▶ _Data for processing_:
○ ○ ○ ○

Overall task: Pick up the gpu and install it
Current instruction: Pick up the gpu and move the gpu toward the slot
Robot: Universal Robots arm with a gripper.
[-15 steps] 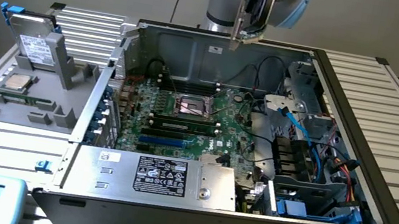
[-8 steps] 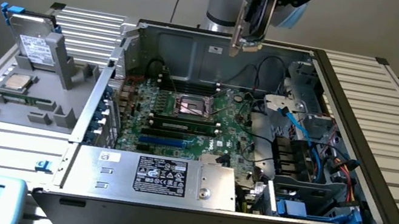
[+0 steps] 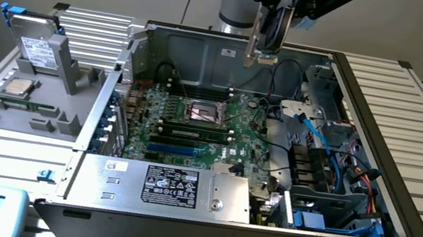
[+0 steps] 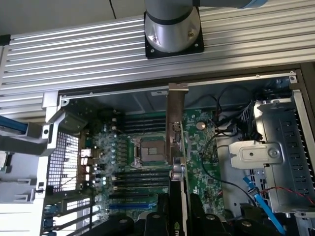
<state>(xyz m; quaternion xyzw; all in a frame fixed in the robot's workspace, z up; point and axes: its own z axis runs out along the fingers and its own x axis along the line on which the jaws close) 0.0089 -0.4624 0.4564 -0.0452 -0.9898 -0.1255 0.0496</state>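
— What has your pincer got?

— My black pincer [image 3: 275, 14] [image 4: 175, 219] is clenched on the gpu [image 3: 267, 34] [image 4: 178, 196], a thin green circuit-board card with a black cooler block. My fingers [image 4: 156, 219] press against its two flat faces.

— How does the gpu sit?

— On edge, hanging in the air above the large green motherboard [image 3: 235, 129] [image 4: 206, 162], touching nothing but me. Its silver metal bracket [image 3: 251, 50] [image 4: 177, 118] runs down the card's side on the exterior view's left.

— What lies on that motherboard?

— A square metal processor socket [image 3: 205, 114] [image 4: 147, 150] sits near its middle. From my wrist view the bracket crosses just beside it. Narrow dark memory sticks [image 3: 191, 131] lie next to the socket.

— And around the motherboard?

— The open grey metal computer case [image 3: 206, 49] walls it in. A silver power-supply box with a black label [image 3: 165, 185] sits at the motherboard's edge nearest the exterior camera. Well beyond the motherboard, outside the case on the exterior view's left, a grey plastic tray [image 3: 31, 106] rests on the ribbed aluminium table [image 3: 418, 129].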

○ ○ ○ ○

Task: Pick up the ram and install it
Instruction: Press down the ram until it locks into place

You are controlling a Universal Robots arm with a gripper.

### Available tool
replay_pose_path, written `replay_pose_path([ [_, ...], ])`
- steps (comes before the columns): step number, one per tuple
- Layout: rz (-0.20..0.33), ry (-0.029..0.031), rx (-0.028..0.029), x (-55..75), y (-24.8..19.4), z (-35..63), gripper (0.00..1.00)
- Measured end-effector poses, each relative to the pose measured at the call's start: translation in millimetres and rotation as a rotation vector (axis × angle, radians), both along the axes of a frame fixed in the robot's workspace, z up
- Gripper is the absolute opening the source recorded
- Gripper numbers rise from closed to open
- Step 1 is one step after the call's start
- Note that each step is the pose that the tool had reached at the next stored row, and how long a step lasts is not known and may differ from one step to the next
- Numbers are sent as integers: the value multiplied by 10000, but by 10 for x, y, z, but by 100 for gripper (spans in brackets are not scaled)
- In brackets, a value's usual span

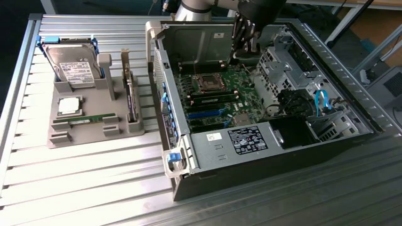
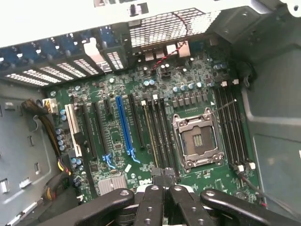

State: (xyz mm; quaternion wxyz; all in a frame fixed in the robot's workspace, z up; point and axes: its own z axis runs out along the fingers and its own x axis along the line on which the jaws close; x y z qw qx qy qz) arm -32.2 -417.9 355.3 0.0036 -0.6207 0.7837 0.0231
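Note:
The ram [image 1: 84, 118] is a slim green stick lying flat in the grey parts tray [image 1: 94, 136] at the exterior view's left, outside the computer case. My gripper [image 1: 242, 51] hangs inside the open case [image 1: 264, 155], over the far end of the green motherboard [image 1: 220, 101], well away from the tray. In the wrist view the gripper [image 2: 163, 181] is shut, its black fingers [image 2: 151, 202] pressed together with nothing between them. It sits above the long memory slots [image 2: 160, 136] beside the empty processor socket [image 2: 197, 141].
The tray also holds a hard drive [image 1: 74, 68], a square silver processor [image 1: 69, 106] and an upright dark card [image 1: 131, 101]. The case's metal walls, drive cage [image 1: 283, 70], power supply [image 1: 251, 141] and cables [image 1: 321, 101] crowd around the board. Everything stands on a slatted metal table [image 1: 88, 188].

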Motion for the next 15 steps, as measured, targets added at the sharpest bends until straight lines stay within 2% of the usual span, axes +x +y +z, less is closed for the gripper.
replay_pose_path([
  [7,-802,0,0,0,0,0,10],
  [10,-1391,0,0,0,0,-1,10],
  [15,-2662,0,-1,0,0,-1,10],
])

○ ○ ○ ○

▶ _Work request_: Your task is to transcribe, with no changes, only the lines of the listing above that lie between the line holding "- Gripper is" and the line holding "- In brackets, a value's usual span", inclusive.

▶ _Your response_:
- Gripper is the absolute opening the source recorded
- Gripper numbers rise from closed to open
- Step 1 is one step after the call's start
- Note that each step is the pose that the tool had reached at the next stored row, and how long a step lasts is not known and may differ from one step to the next
- Numbers are sent as integers: the value multiplied by 10000, but by 10 for x, y, z, but by 100 for gripper (spans in brackets are not scaled)
- In brackets, a value's usual span

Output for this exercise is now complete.